File Objects

Fake Files

What if we want to read CSV data from a string?

>>> import csv
>>> csv_data = "1,2\n3,4"
>>> csv_reader = csv.reader(csv_data)
>>> for data in csv_reader:
...     print(data)
...
['1']
['', '']
['2']
[]
['3']
['', '']
['4']

That’s not what we want. CSV reader expects a list of strings to loop over and it will treat each one as a line in the CSV file.

So we could split our data by lines:

>>> csv_data = "purple,0.15\nindigo,0.25\nred,0.3\nblue,0.05\ngreen,0.25"
>>> csv_reader = csv.reader(csv_data.splitlines())
>>> colors = list(csv_reader)
>>> colors
[['purple', '0.15'], ['indigo', '0.25'], ['red', '0.3'], ['blue', '0.05'], ['green', '0.25']]

Neat!

What if we want to use the CSV writer to create CSV data in a string?

Unfortunately CSV writer needs a file object to write to. Fortunately, we can make a file-like object in Python.

>>> import csv
>>> from io import StringIO
>>> colors = [["purple", "0.15"], ["indigo", "0.25"], ["red", "0.3"], ["blue", "0.05"], ["green", "0.25"]]
>>> csv_file = StringIO()
>>> csv_writer = csv.writer(csv_file)
>>> for line in colors:
...     csv_writer.writerow(line)
...
13
13
9
11
12
>>> csv_data = csv_file.getvalue()
>>> print(csv_data)  
purple,0.15
indigo,0.25
red,0.3
blue,0.05
green,0.25

>>>

Success! We have tricked Python into writing our CSV data into a file which isn’t really a file but is actually an in-memory file-like object.

StringIO objects support lots of methods things that file objects support:

>>> from io import StringIO
>>> fake_file = StringIO("hello")
>>> fake_file.read()
'hello'
>>> fake_file.write(' world')
6
>>> fake_file.seek(0)
0
>>> fake_file.read()
'hello world'
>>> fake_file.close()
>>> fake_file.read()
Traceback (most recent call last):
  File "<stdin>", line 1, in <module>
ValueError: I/O operation on closed file
>>> fake_file = StringIO("line 1\nline 2\n line 3")
>>> fake_file.readline()
'line 1\n'
>>> fake_file.readline()
'line 2\n'

StringIO objects are basically secret agent in-memory strings, pretending to be files.

Standard Input/Output

We’ve learned that you can print to a file. We can also print to a StringIO object. It works just like a file this way.

>>> my_file = StringIO()
>>> print("hello world!", file=my_file)
>>> my_file.getvalue()
'hello world!\n'

What “file” does print write to by default? The answer is sys.stdout.

>>> print("hello world")
hello world
>>> import sys
>>> print("hello world", file=sys.stdout)
hello world

There are three streams our program has to work with, two of them writable and one of them readable.

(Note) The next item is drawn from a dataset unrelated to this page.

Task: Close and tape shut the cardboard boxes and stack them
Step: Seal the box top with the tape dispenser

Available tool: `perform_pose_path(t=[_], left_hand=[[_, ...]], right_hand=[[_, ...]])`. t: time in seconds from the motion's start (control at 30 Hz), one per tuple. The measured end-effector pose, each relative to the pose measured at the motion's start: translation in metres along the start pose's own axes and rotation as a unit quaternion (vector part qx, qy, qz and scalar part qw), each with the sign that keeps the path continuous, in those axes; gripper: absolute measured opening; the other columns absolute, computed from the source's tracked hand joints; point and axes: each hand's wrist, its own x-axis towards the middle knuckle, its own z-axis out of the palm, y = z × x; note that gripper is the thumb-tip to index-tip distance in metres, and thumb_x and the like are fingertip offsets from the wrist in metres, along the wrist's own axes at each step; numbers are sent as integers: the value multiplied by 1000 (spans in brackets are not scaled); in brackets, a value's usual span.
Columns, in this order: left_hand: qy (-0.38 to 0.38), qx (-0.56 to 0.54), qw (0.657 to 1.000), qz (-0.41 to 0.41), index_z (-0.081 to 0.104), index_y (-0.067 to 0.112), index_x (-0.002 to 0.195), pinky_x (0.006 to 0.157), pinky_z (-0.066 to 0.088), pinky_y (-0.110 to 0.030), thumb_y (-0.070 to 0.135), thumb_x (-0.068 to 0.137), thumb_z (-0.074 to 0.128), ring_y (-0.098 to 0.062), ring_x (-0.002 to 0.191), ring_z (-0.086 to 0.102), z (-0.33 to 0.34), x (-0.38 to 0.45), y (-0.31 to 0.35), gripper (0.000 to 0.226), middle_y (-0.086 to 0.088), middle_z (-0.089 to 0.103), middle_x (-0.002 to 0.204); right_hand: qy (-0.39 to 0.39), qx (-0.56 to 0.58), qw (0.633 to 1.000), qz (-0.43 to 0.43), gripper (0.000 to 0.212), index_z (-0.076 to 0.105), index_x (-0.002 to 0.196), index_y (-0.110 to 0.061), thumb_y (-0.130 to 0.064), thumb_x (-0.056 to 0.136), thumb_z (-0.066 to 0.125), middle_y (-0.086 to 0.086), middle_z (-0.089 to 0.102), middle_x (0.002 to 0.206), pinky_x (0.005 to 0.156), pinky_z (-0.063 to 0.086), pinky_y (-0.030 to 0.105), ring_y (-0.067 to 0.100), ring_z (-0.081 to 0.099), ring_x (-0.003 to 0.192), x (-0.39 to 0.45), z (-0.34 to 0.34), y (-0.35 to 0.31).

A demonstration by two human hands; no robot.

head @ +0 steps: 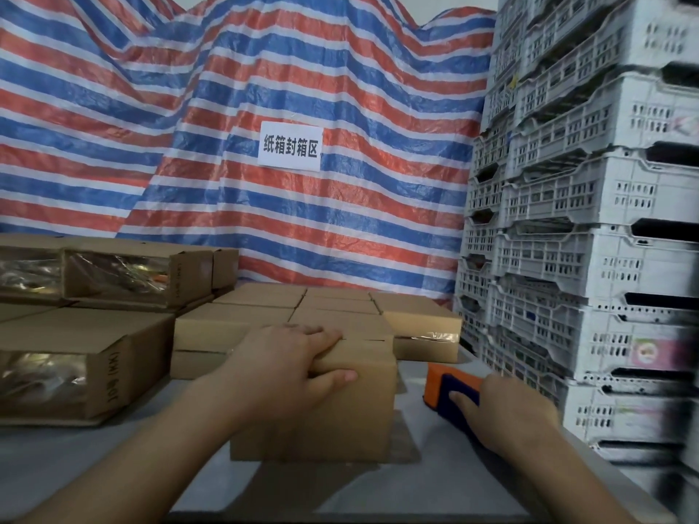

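Step in hand, by the look of it: flaps of the front cardboard box (325, 402) are down, seam not taped yet, person going for the tape dispenser (450, 383).

Left hand (287, 357) holds the box shut. Palm and fingers lie over the top near edge, fingertips reaching abt to the flap seam, thumb wrapped down onto the front face. So it's gripping the top front edge, fingers close together, not spread.

Right hand (507, 414) is on the orange/blue dispenser, just right of the box on the grey table (113, 467). One finger lies flat on the blue part; rest of the fingers hidden behind the hand, can't tell if they've closed round it. Looks like contact, not a full grip yet.

Box sits front-centre on the table, touching the row of sealed boxes (333, 308) behind it. More boxes w/ clear tape bands at left (75, 357). Stacked white crates (586, 259) at right.

Next move prob needs: firm grip on dispenser, lift it over to the box's far or near end, keep left hand pressing flaps flat but clear of the seam line so tape runs straight.
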Motion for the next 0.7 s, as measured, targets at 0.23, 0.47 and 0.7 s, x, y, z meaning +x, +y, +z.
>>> perform_pose_path(t=[0.23, 0.47, 0.7], left_hand=[[-5, -92, 996, -17, 35, 41, 146, 94, 36, -28, 73, 92, 18, -7, 126, 46, -8, -4, 3, 65, 15, 48, 144], [-21, -350, 927, -130, 61, 31, 101, 71, 41, -26, 41, 101, 34, -11, 90, 59, -23, 5, -3, 29, 4, 64, 97], [20, -506, 829, -238, 65, 17, 86, 68, 50, -15, 28, 103, 43, -7, 87, 68, -40, 26, -13, 30, -6, 72, 111]], right_hand=[[80, 6, 997, 11, 59, 56, 73, -24, -77, 89, 36, -9, 49, 64, 46, 31, 26, 14, 48, 56, 5, 8, -2], [47, 497, 867, 12, 63, 72, 65, -8, -67, 84, 62, 8, 68, 54, 51, 44, 28, 20, 67, 50, 46, -85, -25], [-241, 670, 696, -94, 39, 68, 97, -9, -48, 91, 66, 2, 70, 59, 39, 47, 18, 11, 63, 42, 52, -146, -99]])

There’s sys.stdin which we can read from:

>>> import sys
>>> sys.stdin.readline()  
hello (we're typing this right now)
"hello (we're typing this right now)\n"

This is the standard input stream which is what our program uses to get input from the user or from files or streams that are piped into it from the command line.

There’s sys.stdout which we can write to:

>>> sys.stdout.write('hello\n')
hello
6

This is the standard output stream which our program writes output to by default.

There’s also sys.stderr which we can write to:

>>> sys.stderr.write('hello\n')  
hello
6

This is the standard error stream which our program should write errors to. This can be useful when we have an error that we want to print that shouldn’t be put in standard output in case we’re actually using the output for something, like piping it to a file.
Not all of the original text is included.